Since April, nearly 1,000 CATSA screening officers have been hired across Canada, bringing the number of officers at Toronto Pearson and Vancouver airports to over 100 per cent of the targeted requirements for summer, officials say.
READ MORE: Airport wait times “continue to decrease,” federal officials say
The actions come as Canadians resume their travel activities in numbers that reflect pre-pandemic levels, according to Statistics Canada.
In an update shared yesterday, the government said wait times at airport security lines continue to decrease at Toronto Pearson, with about 91 per cent of passengers now being screened “within 15 minutes.”
In comparison, 84 per cent of passengers were screened within 15 minutes at Vancouver airport, which is “fewer than the previous week, but still a significant improvement since mid-May.”

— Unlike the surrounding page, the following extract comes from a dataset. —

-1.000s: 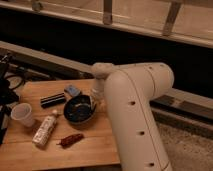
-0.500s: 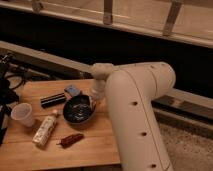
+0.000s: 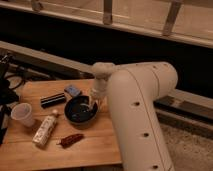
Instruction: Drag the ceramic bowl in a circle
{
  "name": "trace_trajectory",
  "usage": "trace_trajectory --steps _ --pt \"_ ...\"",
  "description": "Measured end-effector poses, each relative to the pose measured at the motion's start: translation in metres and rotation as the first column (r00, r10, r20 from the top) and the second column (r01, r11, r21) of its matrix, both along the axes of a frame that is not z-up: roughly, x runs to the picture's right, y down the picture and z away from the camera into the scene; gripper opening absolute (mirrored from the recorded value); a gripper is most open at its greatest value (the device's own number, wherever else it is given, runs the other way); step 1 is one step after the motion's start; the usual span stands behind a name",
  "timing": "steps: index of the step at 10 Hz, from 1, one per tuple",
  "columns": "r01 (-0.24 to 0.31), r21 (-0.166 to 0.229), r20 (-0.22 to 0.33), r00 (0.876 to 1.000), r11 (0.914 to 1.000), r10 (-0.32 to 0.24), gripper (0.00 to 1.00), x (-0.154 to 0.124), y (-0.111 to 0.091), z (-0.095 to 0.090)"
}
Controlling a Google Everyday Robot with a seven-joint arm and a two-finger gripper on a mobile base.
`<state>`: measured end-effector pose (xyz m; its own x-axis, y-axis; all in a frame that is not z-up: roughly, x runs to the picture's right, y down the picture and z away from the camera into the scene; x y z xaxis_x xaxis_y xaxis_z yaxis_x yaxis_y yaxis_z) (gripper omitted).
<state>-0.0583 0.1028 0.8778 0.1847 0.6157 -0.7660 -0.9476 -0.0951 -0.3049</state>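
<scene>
The ceramic bowl is round, shallow and glossy dark, and sits near the middle of the wooden table. My gripper reaches down from the white arm at the bowl's right rim, touching or just inside it.
A white paper cup lies at the table's left edge. A white bottle lies on its side in front of the bowl, with a dark red snack bag beside it. A black bar and a blue-grey packet lie behind the bowl.
The bowl and the gripper have shifted slightly; the bowl sits a little closer to the black bar than before.
</scene>
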Motion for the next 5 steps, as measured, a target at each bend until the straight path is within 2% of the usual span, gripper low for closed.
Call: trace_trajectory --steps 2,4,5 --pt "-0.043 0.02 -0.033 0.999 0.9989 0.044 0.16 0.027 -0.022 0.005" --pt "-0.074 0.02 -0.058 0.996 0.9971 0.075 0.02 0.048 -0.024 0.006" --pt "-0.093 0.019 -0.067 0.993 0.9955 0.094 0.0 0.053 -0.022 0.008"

An update on the removal of metering – the process of holding passengers on arriving aircraft for long periods of time – was not shared.
What’s next for ACTA?
Monday's town hall welcomed senior accountant at Your Bottom Line Mike Libbey, who discussed ways that independent travel agents can organize their business to manage risk from future emergency events.
ACTA, meanwhile, is moving forward with advocacy priorities that focus on the permanent removal of random airport testing, debt relief, fixing the labour shortage, reducing supplier wait times, improving travel’s revenue model and preventing the reintroduction of ineffective border measures.
This summer, the association will conduct a labour study on travel agencies and independent travel advisors to obtain data on financial compensation and the soft benefits of working in the sector.
To assist with this, a survey for travel agency owners and managers launched last week. Click here to complete the survey, which will be live until June 30.
The results of this study, along with other updates, will be shared this fall at ACTA’s in-person conferences, which will take place in Toronto (Sept. 14), Vancouver (Sept. 20) and Montreal (Sept. 28).